À l’imitation de certains ouvrages du Bas-Empire, pendant la période romane, on incrustait souvent des parties d’argent dans les bronzes qui recouvraient les portes des églises, les jubés, les tombeaux ; des figures avaient souvent les yeux ou les broderies de leurs vêtements en argent ciselé. Dans les œuvres de grande orfévrerie monumentale, l’argent doré (vermeil) jouait un grand rôle (voy. Autel, Tombeau).

À partir du XIIIe siècle, on décora souvent les intérieurs des édifices de plaques de verre coloré sous lesquelles, pour leur donner plus d’éclat, on apposait des feuilles d’argent battu (voy. Application).

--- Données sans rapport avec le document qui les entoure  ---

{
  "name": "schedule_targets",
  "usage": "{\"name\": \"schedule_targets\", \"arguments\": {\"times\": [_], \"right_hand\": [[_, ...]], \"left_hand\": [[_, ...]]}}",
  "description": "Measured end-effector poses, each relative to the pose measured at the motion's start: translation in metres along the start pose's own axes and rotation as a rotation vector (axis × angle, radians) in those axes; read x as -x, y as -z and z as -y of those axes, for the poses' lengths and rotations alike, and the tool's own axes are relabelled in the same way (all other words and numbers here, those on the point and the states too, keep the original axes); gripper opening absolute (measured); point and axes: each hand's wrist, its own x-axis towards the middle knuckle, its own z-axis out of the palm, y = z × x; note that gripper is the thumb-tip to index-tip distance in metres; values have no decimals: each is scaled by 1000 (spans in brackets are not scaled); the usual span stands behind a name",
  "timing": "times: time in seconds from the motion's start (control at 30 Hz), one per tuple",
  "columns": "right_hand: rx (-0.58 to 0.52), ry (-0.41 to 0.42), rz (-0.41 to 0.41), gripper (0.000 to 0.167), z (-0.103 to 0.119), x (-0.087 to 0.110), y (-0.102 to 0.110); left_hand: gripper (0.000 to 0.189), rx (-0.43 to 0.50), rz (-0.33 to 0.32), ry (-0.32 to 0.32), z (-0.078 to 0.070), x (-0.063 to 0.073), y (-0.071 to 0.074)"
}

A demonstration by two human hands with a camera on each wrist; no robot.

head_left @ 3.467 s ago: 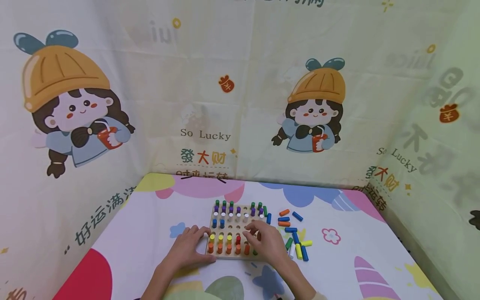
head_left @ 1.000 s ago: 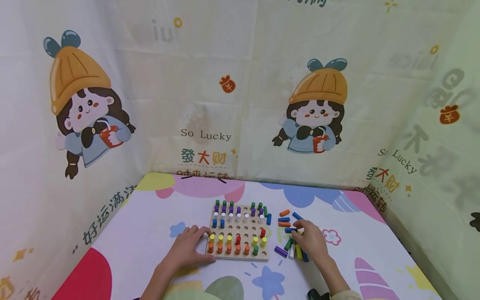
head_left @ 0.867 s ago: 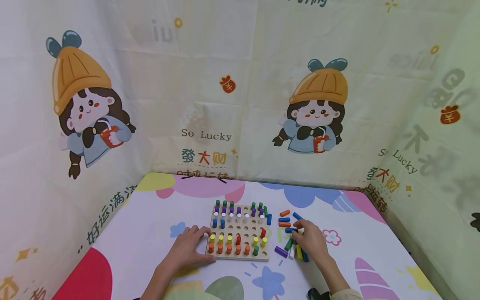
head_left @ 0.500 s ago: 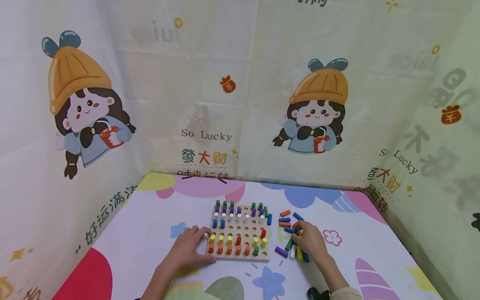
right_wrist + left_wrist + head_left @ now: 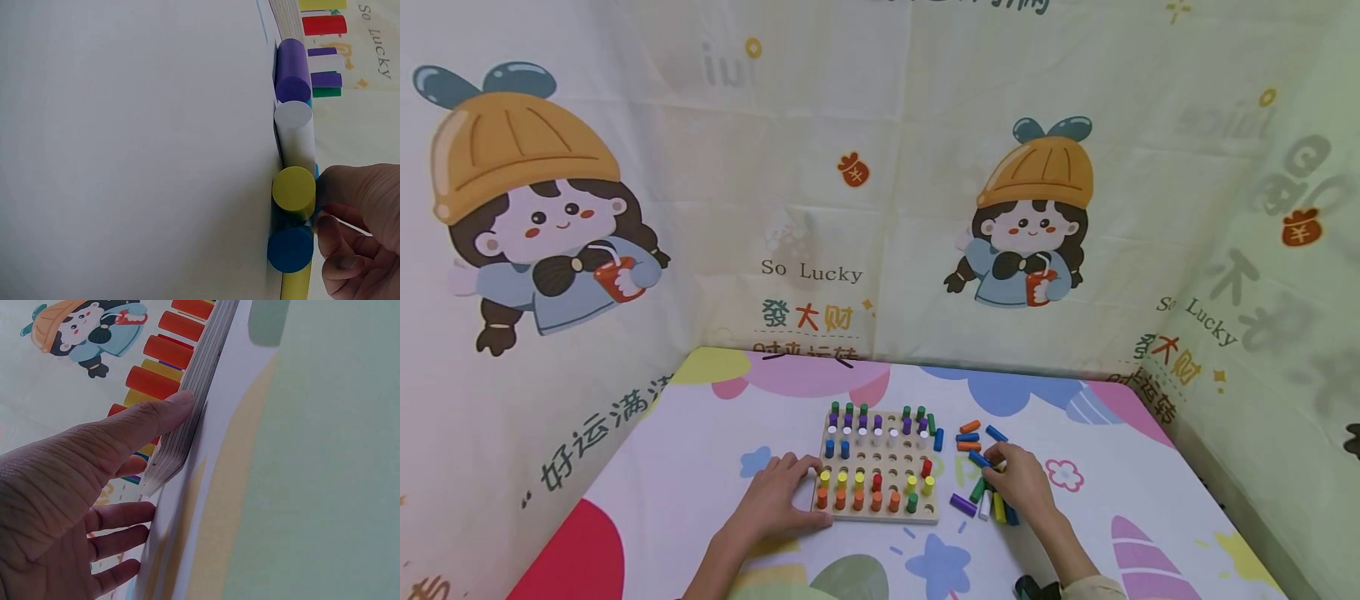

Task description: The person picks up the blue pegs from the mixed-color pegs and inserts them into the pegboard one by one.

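A wooden pegboard stands on the table, with rows of coloured pegs upright in its holes. My left hand grips its near left corner; in the left wrist view the thumb presses the front edge. Right of the board, my right hand reaches into a group of loose pegs and pinches a blue peg. Its far end is hidden by the fingertips. Close below the fingers lie a green peg, a white peg and a yellow peg.
A purple peg lies nearer the board. Farther back are loose orange pegs and blue pegs. Another blue peg is beside the board's right edge. Printed cloth walls enclose the table.
My right hand has gone from over the pegboard to the loose pegs on the right. The blue peg at its fingertips has turned slightly. My left hand has stayed at the corner.
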Motion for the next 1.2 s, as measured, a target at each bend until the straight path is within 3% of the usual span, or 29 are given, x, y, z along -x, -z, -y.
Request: {"name": "schedule_targets", "arguments": {"times": [0.4, 0.9, 1.2], "right_hand": [[-41, -8, -46, 20, 4, 4, 2], [-102, 46, -61, 17, 28, 9, -2], [-129, 98, -83, 16, 43, 4, -5]], "left_hand": [[70, -2, -2, -4, 0, -1, -1], [74, 4, 41, 37, 4, -1, -3], [73, 1, 21, 29, 2, -3, 0]]}}
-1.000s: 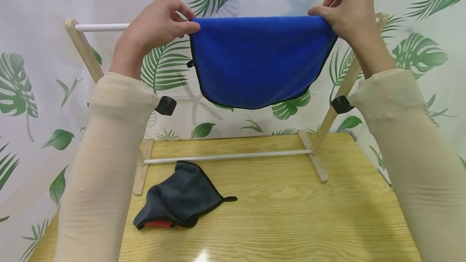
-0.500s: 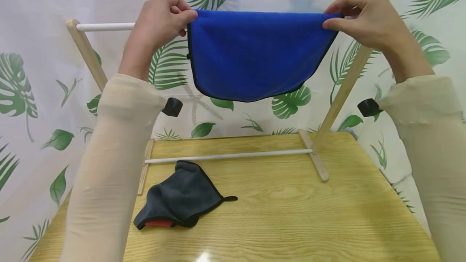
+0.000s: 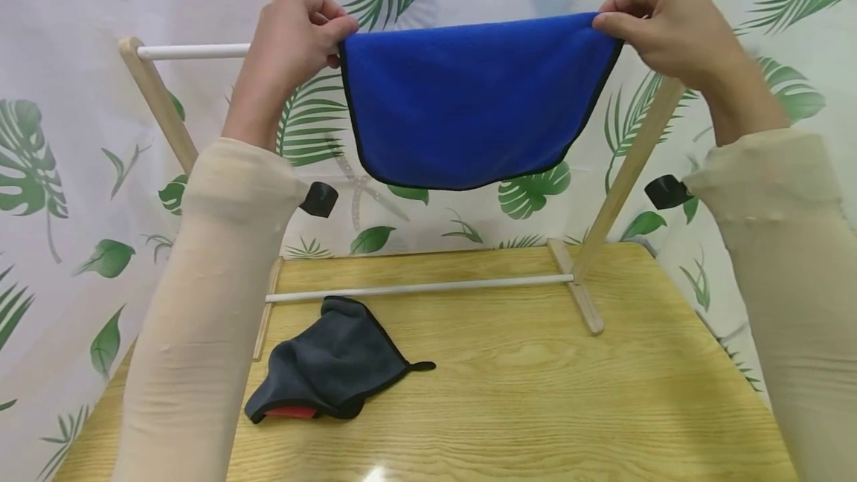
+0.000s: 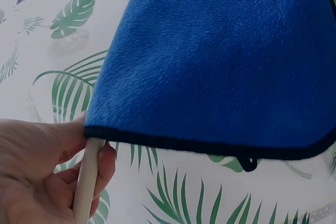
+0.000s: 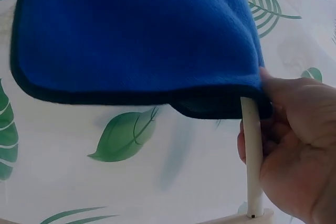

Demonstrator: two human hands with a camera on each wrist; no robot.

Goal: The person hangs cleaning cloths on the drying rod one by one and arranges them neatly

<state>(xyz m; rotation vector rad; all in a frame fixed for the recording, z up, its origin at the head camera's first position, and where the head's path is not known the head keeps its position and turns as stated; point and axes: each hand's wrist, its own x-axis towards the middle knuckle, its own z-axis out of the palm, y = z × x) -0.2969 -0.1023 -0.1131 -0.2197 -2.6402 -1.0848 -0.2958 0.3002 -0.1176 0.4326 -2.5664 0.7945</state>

ARMATURE, s. f. On désigne par ce mot toute combinaison de fer ou de bois destinée à renforcer ou maintenir un ouvrage de maçonnerie ou de charpente ; aussi les compartiments de fer dans lesquels les panneaux des vitraux sont enchâssés. Pendant la période romane, le fer était peu employé dans les constructions ; on ne pouvait le forger que par petites pièces, les moyens mécaniques faisant défaut. Pour résister à la poussée des voûtes, pour relier des murs, on noyait des pièces de bois dans l’épaisseur des maçonneries, maintenues entre elles par des broches de fer ; mais c’était là des Chaînages (voy. ce mot) plutôt que des armatures proprement dites. Lorsque, par suite de l’adoption du système de construction ogivale, l’architecture devint à la fois plus légère et plus compliquée, lorsque les édifices durent prendre une grande étendue, le fer fut appelé à jouer un rôle assez important dans l’art de bâtir, et dès la fin du XIIe siècle déjà, dans le nord de la France, on crut devoir l’employer en grande quantité pour relier et donner du nerf aux maçonneries. L’emploi de cette matière, dont alors on connaissait peu les fâcheux effets, hâta souvent la ruine des monuments au lieu de la prévenir (voy. Chaînage, Crampon). Pour la charpente le fer ne fut employé que fort tard, et pendant toute la période ogivale on n’en fit point usage (voy. Charpente) ; Les charpentiers du moyen âge jusqu’à la fin du XVIe siècle ne cherchèrent d’autres combinaisons que celles données par un judicieux emploi du bois, sans le secours des ferrements. Toutes les grandes

  1. Hist. de l’abb. de Saint-Denys en France, par F. J. Doublet, religieux de ladite abbaye, liv. IV, p. 1197.